_Work instructions_
Leave the pictures aside. Retype exactly the lines from the top of the data below through the one holding "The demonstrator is".

--------

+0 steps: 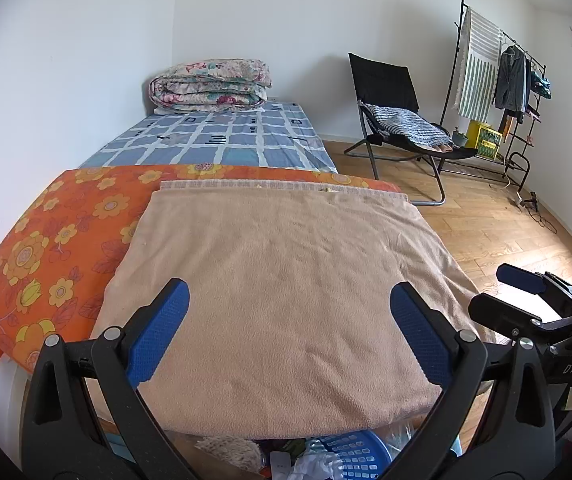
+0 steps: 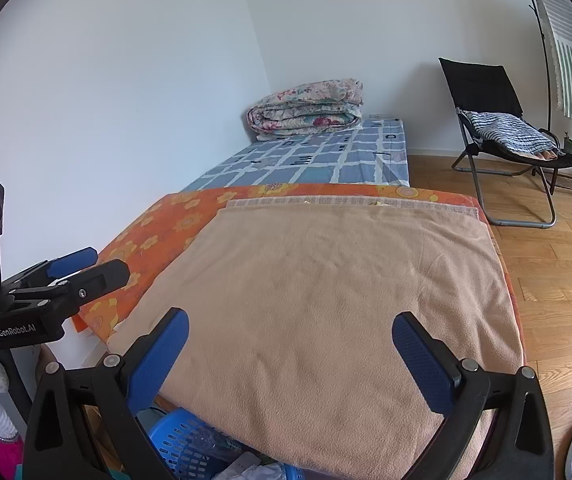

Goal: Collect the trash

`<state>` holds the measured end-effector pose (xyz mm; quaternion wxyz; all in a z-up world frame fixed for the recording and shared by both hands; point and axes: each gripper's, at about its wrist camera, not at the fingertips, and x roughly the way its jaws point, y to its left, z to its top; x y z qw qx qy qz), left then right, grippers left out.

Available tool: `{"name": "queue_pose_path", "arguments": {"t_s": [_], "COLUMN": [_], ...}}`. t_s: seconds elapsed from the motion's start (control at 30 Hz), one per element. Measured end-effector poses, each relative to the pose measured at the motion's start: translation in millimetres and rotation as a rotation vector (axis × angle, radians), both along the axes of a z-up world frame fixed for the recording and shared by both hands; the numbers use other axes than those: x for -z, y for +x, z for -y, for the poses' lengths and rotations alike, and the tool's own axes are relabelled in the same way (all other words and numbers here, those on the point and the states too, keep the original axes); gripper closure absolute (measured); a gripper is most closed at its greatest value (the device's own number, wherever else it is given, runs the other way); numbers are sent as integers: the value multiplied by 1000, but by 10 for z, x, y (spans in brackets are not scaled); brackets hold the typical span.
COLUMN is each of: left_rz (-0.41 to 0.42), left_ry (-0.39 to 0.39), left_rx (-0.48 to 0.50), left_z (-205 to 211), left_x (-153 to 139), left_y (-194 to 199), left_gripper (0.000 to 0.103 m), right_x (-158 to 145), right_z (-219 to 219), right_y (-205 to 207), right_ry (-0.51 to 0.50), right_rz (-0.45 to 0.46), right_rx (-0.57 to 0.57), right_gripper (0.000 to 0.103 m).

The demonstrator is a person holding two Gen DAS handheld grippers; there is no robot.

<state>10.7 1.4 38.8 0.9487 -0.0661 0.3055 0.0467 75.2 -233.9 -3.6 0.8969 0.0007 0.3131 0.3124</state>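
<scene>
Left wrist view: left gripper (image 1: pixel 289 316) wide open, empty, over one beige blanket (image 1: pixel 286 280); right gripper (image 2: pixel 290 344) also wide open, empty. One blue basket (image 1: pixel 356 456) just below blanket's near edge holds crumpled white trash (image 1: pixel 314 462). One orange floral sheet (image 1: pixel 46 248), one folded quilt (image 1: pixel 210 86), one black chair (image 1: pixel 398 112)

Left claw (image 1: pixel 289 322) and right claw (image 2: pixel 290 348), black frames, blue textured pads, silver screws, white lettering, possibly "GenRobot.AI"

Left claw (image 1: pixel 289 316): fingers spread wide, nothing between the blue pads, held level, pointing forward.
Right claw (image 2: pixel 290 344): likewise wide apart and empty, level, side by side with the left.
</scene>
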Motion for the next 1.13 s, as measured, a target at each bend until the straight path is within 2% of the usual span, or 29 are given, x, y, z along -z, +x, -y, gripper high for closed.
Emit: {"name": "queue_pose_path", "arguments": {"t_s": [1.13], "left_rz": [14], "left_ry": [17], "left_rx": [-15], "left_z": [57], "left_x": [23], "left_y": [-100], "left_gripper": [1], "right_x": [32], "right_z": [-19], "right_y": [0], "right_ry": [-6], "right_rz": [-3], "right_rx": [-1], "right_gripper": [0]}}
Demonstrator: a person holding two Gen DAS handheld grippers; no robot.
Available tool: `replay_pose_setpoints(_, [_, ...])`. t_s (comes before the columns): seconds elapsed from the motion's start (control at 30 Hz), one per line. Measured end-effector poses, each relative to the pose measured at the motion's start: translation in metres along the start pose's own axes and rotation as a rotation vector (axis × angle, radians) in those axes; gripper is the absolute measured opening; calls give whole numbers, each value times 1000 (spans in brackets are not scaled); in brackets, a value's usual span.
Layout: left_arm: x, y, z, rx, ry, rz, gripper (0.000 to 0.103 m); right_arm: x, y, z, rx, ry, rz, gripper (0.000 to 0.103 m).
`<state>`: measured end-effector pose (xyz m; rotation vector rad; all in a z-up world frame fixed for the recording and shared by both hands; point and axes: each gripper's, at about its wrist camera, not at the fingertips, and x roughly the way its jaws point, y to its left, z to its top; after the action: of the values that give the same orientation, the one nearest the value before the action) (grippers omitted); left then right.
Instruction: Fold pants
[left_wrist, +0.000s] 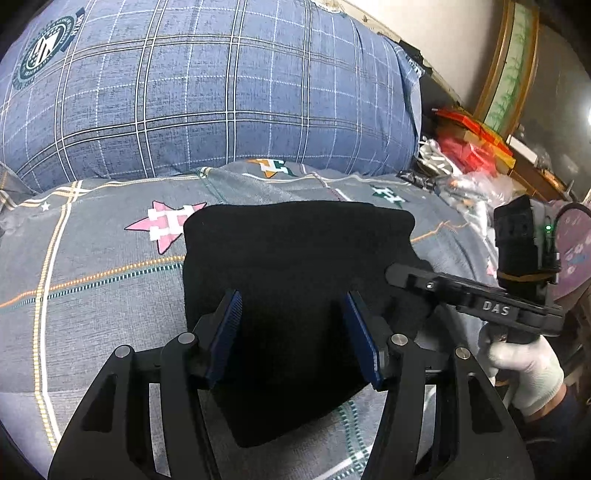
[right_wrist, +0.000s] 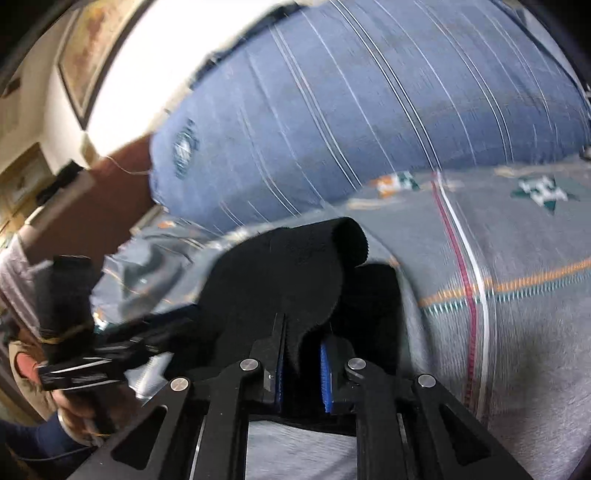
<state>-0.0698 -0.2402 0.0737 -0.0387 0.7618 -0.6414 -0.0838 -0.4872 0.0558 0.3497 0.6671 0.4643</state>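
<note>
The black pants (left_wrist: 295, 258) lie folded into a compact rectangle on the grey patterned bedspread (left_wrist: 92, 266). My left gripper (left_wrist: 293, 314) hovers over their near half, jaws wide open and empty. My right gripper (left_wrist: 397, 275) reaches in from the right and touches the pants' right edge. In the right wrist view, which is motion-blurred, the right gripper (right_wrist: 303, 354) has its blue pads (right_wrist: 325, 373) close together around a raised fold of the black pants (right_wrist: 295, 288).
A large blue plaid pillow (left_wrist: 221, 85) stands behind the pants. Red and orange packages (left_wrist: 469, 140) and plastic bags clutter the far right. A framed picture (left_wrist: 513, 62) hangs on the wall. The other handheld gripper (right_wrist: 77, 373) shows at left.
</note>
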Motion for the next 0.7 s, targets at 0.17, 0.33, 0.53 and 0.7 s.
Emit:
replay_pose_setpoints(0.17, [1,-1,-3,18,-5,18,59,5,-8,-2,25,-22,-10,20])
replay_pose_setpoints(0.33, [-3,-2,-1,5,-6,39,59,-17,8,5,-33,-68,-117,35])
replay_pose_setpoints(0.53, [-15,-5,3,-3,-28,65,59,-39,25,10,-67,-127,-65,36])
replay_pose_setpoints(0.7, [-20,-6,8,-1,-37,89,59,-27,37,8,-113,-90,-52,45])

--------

_Exercise output_
+0 steps: 
+0 steps: 

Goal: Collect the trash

`<state>` holds the measured end-effector pose (xyz mm; quaternion wxyz; all in a z-up world frame fixed for the recording and shared by both hands; point and axes: each gripper's, at about its wrist camera, not at the fingertips, and x roughly the way its jaws point, y to its left, z to its top; x y z qw qx qy qz), left then right, grippers left out.

Available tool: `{"name": "queue_pose_path", "arguments": {"t_s": [_], "COLUMN": [_], ...}}`. t_s: seconds elapsed from the motion's start (control at 30 Hz), one per element. Measured end-effector poses, each relative to the pose measured at the motion's start: translation in millimetres and rotation as a rotation vector (axis × angle, radians), both along the axes of a z-up world frame fixed for the recording and shared by both hands; the numbers use other axes than those: x for -z, y for +x, z for -y, for the poses' lengths and rotations alike, and the tool's own axes are relabelled in the same way (all other words and numbers here, those on the point and the states too, keep the original axes); gripper closure absolute (measured); a gripper is most closed at its greatest value (the device's own number, wherever else it is given, runs the other way); numbers are sent as integers: the value multiplied by 1000, but by 10 for z, x, y (spans in brackets are not scaled); brackets hold the typical span.
COLUMN is each of: left_rz (-0.41 to 0.42), left_ry (-0.39 to 0.39), left_rx (-0.48 to 0.50), left_z (-205 to 211), left_x (-153 to 139), left_y (-194 to 199), left_gripper (0.000 to 0.103 m), right_x (-158 to 145), right_z (-219 to 219), right_y (-205 to 207), right_ry (-0.51 to 0.50), right_rz (-0.45 to 0.46), right_rx (-0.57 to 0.57), right_gripper (0.000 to 0.103 m).

The demonstrator is a person holding two Gen DAS handheld grippers; there is no robot.

This is the complete answer to the exercise.